Depuis quand le Fédéral était-il au courant du problème Wallon?

Six mois ! Le Parlement wallon avait approuvé une résolution contre le Ceta et Paul Magnette avait dit qu’il ne donnerait pas les pouvoirs spéciaux au ministre fédéral des Affaires étrangères Didier Reynders.

Les USA vont-ils nous envahir? 

Les autorités wallonnes craignaient surtout pour l’avenir de leur secteur agricole et alimentaire. Les plus inquiets rappelaient que plus de 70 % des entreprises US présentes en Europe ont un pied au Canada.

Les produits wallons mieux protégés? 

Le combat se situait au niveau des normes sanitaires et des indications géographiques. Aucun produit wallon ni même belge ne figurait dans la liste des appellations d’origine protégée du Ceta. À ce niveau, “le bœuf aux hormones” a été médiatiquement efficace pour interpeller la population. La qualité de notre alimentation est au centre des attentions. “On sait que 80 % de la viande bovine canadienne est produite avec hormones” notait le ministre wallon René Collin. 

Un danger pour nos agriculteurs? 

Le cœur du combat du cdH dans le binôme wallon avec le PS. La crainte de voir débarquer les produits des grandes   exploitations aux méthodes intensives dans une agriculture européenne en crise était inconcevable. Sa priorité: aider les circuits courts. Les plus favorables au texte originel soulignaient les débouchés intéressants de ce traité notamment pour les fromages européens.

Les services publics étaient-ils en danger? 

Lorsqu’il a dit “non”, Paul Magnette a rapidement brandi le danger d’un tel traité pour nos services publics (Santé, Sécurité sociale, Enseignement…). Le Premier wallon ne tenait absolument pas à ce qu’un jour une entreprise privée se sentant flouée dans un secteur vienne réclamer des compensations.

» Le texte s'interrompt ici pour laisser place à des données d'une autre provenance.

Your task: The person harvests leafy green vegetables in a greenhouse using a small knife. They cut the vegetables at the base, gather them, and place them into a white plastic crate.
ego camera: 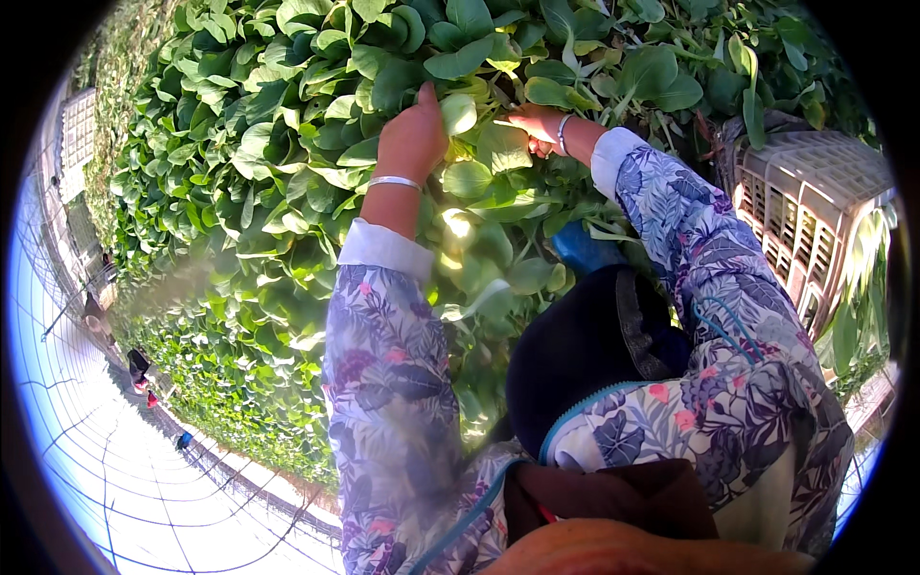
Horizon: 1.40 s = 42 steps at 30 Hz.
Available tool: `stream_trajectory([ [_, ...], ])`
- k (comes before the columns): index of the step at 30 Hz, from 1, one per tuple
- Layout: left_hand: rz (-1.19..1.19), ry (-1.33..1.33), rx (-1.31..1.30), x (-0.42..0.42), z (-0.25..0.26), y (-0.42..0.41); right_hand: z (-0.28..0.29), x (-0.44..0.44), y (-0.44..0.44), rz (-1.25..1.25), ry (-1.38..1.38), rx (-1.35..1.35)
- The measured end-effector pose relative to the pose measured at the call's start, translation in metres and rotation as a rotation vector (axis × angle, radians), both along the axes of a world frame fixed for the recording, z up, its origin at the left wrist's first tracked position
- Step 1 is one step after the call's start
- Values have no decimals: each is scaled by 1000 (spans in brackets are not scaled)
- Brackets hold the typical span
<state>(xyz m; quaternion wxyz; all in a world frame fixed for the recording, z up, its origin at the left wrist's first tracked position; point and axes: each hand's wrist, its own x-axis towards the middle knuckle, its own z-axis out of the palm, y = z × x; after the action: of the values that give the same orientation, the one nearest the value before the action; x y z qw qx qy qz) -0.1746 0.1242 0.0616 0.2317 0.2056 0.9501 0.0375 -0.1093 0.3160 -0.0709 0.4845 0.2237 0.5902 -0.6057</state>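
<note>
My left hand [413, 136], with a silver-coloured bangle at the wrist, reaches in among broad-leaved greens [280, 158]. Its thumb points away from me; leaves and the hand's own back hide the other fingers. To its right, my right hand [540, 128] is low in the same plants, its fingers curled, with a bracelet on the wrist. A thin pale edge shows by its fingertips, and I cannot tell whether it is a stem, a leaf or a blade. Between both hands are yellow-green leaves [503, 147].
A pale slatted plastic crate [798, 208] stands at my right, with long leaves [855, 316] beside it. Something blue [586, 248] sits by my dark-clothed knee [575, 345]. Another crate [77, 136] is at far left. Small, indistinct people [139, 370] appear along the bed's far edge.
</note>
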Motion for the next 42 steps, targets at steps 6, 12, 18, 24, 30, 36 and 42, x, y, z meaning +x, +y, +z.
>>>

Une déclaration sur les services de mutuelle a été ajoutée: ceux-ci sont considérés comme d’intérêt général et exclus des services financiers.

Le CETA est-il dangereux pour les PME? 

Le “non” wallon n’était pas seulement destiné à protéger le monde agricole. Les responsables politiques craignaient un Ceta trop taillé pour les grandes entreprises. Surtout que le réflexe des PME wallonnes n’est pas encore assez tourné vers la “grande exportation”. Pour rappel, à l’échelle européenne, 99,3 % des PME n’exportent pas hors des frontières. 

Le CETA va-t-il créer des emplois?

Le débat existe. Certains experts affirment que la croissance que le traité provoquera en Europe permettra la création de nombreux emplois. Pour les détracteurs, le Ceta risque de causer 200.000 pertes d’emploi dans l’UE.

L’État protégé contre les entreprises?

C’était l’une des questions qui inquiétaient le plus Paul Magnette. Mieux encadrer les affrontements potentiels entre multinationales et autorités publiques. Il est prévu la mise en place d’un tribunal permanent. L’important, pour lui, est d’être certain que les juges qui y siégeront seront totalement indépendants et impartiaux. 

Où était le ministre wallon de l’économie?

Silencieux. Discret. Jean-Claude Marcourt a rappelé qu’il partageait les positions de Paul Magnette… mais il a su garder une retenue indispensable pour lui qui discute tous les jours avec les patrons des sociétés qui investissent en Wallonie. 

Des Wallons ont-ils défendu le CETA? 

La directrice générale de l’AWEX (Agence wallonne à l’exportation), Pascale Delcomminette, a fait une sortie remarquée en faveur d’une signature du traité. André Antoine, président du Parlement wallon, n’avait pas manqué de s’en offusquer. 

Pourquoi le CETA dérange Bart De Wever?

Le Ceta est revenu comme un boomerang au visage de Bart De Wever. Il a toujours réclamé “davantage de compétences” pour les parlements régionaux…. et aujourd’hui, sur un débat de fond, c’est la Wallonie qui est à la pointe du débat.